● **TASK DIRECTIONS**
All entries should be output exactly as they stand.

● **SUPPLIED DATA**
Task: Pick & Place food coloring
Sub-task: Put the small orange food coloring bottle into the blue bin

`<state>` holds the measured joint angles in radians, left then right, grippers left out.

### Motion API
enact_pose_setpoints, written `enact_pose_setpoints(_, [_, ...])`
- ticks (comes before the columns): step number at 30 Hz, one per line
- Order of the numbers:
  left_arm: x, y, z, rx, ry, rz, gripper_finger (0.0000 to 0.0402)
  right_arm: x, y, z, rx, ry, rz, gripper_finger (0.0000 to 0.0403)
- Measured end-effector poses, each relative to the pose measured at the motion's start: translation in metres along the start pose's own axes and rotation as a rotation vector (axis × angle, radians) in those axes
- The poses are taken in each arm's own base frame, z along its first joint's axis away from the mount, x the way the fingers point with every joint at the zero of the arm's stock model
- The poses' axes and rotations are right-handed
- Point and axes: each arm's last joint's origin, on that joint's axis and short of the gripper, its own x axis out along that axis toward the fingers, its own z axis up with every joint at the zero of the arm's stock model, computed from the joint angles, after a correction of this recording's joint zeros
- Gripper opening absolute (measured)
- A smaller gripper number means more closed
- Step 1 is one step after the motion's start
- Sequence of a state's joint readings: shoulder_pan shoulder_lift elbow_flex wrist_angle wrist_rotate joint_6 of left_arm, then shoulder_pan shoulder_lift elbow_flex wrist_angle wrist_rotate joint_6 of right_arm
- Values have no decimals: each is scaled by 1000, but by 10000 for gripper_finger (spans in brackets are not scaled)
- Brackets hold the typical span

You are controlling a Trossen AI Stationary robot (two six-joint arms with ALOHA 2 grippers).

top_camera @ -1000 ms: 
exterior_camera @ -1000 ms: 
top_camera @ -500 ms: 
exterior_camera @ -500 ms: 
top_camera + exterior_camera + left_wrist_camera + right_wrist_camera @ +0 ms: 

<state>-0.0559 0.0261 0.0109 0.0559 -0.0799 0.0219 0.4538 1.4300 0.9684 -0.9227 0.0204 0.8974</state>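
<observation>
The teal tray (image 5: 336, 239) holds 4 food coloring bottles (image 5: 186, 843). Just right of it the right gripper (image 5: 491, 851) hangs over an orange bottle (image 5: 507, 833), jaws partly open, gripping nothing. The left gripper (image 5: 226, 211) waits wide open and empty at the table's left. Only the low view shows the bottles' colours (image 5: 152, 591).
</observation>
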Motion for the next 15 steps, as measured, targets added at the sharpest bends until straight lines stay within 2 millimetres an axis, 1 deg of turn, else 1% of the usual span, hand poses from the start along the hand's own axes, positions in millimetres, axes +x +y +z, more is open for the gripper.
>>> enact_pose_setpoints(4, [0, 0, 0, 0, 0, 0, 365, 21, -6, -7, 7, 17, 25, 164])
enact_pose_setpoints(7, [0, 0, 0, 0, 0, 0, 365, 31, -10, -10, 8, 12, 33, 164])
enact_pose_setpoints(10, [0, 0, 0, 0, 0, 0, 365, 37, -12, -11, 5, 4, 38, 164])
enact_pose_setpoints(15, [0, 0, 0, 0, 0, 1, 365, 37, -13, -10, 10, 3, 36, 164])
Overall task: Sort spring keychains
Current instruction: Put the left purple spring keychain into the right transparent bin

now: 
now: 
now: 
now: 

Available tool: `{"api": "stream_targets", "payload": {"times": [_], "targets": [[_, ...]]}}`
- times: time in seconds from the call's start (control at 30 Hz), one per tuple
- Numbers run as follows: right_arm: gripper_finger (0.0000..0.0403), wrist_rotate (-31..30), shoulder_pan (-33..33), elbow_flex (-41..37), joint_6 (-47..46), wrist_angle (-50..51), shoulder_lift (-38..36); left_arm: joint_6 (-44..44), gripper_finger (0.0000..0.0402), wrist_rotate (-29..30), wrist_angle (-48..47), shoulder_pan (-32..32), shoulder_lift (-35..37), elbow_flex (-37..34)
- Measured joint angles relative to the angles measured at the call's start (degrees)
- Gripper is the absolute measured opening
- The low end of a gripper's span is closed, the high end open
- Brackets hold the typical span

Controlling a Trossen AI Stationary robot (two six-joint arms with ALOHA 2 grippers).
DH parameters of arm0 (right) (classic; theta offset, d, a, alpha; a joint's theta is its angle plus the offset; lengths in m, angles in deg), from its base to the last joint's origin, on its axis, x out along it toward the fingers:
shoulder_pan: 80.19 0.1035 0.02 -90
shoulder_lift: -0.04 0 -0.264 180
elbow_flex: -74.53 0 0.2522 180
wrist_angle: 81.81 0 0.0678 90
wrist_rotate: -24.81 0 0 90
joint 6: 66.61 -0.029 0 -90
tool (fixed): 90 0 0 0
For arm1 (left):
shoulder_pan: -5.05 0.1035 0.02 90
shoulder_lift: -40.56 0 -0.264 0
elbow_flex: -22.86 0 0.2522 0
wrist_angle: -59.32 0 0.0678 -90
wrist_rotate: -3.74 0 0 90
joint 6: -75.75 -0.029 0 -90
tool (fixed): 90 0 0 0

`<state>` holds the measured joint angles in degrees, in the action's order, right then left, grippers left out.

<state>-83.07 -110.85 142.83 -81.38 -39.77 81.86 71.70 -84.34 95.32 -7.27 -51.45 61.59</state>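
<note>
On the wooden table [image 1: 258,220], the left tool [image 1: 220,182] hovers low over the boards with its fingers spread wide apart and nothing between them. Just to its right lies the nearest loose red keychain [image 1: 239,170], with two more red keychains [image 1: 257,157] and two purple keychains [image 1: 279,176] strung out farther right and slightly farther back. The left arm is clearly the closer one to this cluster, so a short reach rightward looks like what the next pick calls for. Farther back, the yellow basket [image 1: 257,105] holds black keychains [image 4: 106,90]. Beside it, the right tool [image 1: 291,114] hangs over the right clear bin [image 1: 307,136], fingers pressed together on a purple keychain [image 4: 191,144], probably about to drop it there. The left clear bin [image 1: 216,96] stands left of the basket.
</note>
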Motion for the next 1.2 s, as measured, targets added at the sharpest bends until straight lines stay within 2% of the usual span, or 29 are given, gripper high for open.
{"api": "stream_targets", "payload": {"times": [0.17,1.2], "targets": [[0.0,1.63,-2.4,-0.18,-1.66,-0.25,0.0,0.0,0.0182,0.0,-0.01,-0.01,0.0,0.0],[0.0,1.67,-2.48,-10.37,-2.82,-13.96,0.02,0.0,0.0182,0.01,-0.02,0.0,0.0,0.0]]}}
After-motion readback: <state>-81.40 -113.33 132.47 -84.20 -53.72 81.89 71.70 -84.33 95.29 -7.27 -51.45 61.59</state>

● **REPLY**
Task: Pick & Place food coloring
Sub-task: Put the small orange food coloring bottle into the blue bin

`<state>` holds the measured joint angles in radians, left then right, grippers left out.

### Motion API
enact_pose_setpoints, written `enact_pose_setpoints(_, [_, ...])`
- ticks (comes before the columns): step number at 30 Hz, one per line
- Order of the numbers:
  left_arm: x, y, z, rx, ry, rz, gripper_finger (0.0000 to 0.0402)
  right_arm: x, y, z, rx, ry, rz, gripper_finger (0.0000 to 0.0403)
- Measured end-effector poses, each relative to the pose measured at the motion's start: translation in metres along the start pose's own axes and rotation as a rotation vector (axis × angle, radians) in those axes
- The poses are taken in each arm's own base frame, z along its first joint's axis away from the mount, x the way the fingers point with every joint at the zero of the arm's stock model
- The poses' axes and rotations are right-handed
- Point and axes: each arm's last joint's origin, on that joint's axis and short of the gripper, its own x axis out along that axis toward the fingers, its own z axis up with every joint at the zero of the arm's stock model, computed from the joint angles, after a correction of this recording's joint zeros
- Gripper opening absolute (measured)
- A smaller gripper number means more closed
- Step 1 is one step after the motion's start
- Sequence of a state's joint readings: shoulder_pan shoulder_lift elbow_flex wrist_angle wrist_rotate joint_6 of left_arm, then shoulder_pan shoulder_lift elbow_flex wrist_angle wrist_rotate joint_6 of right_arm
- Values have no decimals: each is scaled by 1000, but by 10000 for gripper_finger (spans in brackets are not scaled)
- Brackets hold the typical span

You are controlling a Trossen AI Stationary robot (two six-joint arms with ALOHA 2 grippers).

top_camera @ -1000 ms: 
exterior_camera @ -1000 ms: 
top_camera @ -500 ms: 
exterior_camera @ -500 ms: 
top_camera + exterior_camera + left_wrist_camera + right_wrist_camera @ +0 ms: 

<state>-0.0559 0.0261 0.0109 0.0559 -0.0799 0.0219 0.4538 1.4300 0.9684 -0.9227 0.0204 0.8974</state>
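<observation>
The teal tray (image 5: 336, 239) holds 4 food coloring bottles (image 5: 186, 843). Just right of it the right gripper (image 5: 491, 851) hangs over an orange bottle (image 5: 507, 833), jaws partly open, gripping nothing. The left gripper (image 5: 226, 211) waits wide open and empty at the table's left. Only the low view shows the bottles' colours (image 5: 152, 591).
</observation>
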Motion for the next 15 steps, as measured, targets added at the sharpest bends until straight lines stay within 2 millimetres an axis, 1 deg of turn, else 1% of the usual span, hand poses from the start along the hand's own axes, positions in millimetres, axes +x +y +z, more is open for the gripper.
>>> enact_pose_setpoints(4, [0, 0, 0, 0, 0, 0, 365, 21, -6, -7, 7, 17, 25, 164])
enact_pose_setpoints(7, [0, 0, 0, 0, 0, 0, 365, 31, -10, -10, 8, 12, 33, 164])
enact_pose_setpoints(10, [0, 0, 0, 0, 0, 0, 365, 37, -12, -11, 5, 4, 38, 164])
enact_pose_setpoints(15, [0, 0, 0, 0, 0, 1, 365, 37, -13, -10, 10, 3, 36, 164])
Overall task: Sort spring keychains
Current instruction: Put the left purple spring keychain into the right transparent bin

now: 
now: 
now: 
now: 

Available tool: `{"api": "stream_targets", "payload": {"times": [_], "targets": [[_, ...]]}}`
- times: time in seconds from the call's start (control at 30 Hz), one per tuple
- Numbers run as follows: right_arm: gripper_finger (0.0000..0.0403), wrist_rotate (-31..30), shoulder_pan (-33..33), elbow_flex (-41..37), joint_6 (-47..46), wrist_angle (-50..51), shoulder_lift (-38..36); left_arm: joint_6 (-44..44), gripper_finger (0.0000..0.0402), wrist_rotate (-29..30), wrist_angle (-48..47), shoulder_pan (-32..32), shoulder_lift (-35..37), elbow_flex (-37..34)
- Measured joint angles relative to the angles measured at the call's start (degrees)
- Gripper is the absolute measured opening
- The low end of a gripper's span is closed, the high end open
- Brackets hold the typical span

Controlling a Trossen AI Stationary robot (two six-joint arms with ALOHA 2 grippers).
DH parameters of arm0 (right) (classic; theta offset, d, a, alpha; a joint's theta is its angle plus the offset; lengths in m, angles in deg), from its base to the last joint's origin, on its axis, x out along it toward the fingers:
shoulder_pan: 80.19 0.1035 0.02 -90
shoulder_lift: -0.04 0 -0.264 180
elbow_flex: -74.53 0 0.2522 180
wrist_angle: 81.81 0 0.0678 90
wrist_rotate: -24.81 0 0 90
joint 6: 66.61 -0.029 0 -90
tool (fixed): 90 0 0 0
For arm1 (left):
shoulder_pan: -5.05 0.1035 0.02 90
shoulder_lift: -40.56 0 -0.264 0
elbow_flex: -22.86 0 0.2522 0
wrist_angle: -59.32 0 0.0678 -90
wrist_rotate: -3.74 0 0 90
joint 6: -75.75 -0.029 0 -90
tool (fixed): 90 0 0 0

`<state>` holds the measured joint angles in degrees, in the action's order, right then left, grippers left out.

<state>-83.07 -110.85 142.83 -81.38 -39.77 81.86 71.70 -84.34 95.32 -7.27 -51.45 61.59</state>
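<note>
On the wooden table [image 1: 258,220], the left tool [image 1: 220,182] hovers low over the boards with its fingers spread wide apart and nothing between them. Just to its right lies the nearest loose red keychain [image 1: 239,170], with two more red keychains [image 1: 257,157] and two purple keychains [image 1: 279,176] strung out farther right and slightly farther back. The left arm is clearly the closer one to this cluster, so a short reach rightward looks like what the next pick calls for. Farther back, the yellow basket [image 1: 257,105] holds black keychains [image 4: 106,90]. Beside it, the right tool [image 1: 291,114] hangs over the right clear bin [image 1: 307,136], fingers pressed together on a purple keychain [image 4: 191,144], probably about to drop it there. The left clear bin [image 1: 216,96] stands left of the basket.
</note>
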Motion for the next 1.2 s, as measured, targets added at the sharpest bends until straight lines stay within 2% of the usual span, or 29 are given, gripper high for open.
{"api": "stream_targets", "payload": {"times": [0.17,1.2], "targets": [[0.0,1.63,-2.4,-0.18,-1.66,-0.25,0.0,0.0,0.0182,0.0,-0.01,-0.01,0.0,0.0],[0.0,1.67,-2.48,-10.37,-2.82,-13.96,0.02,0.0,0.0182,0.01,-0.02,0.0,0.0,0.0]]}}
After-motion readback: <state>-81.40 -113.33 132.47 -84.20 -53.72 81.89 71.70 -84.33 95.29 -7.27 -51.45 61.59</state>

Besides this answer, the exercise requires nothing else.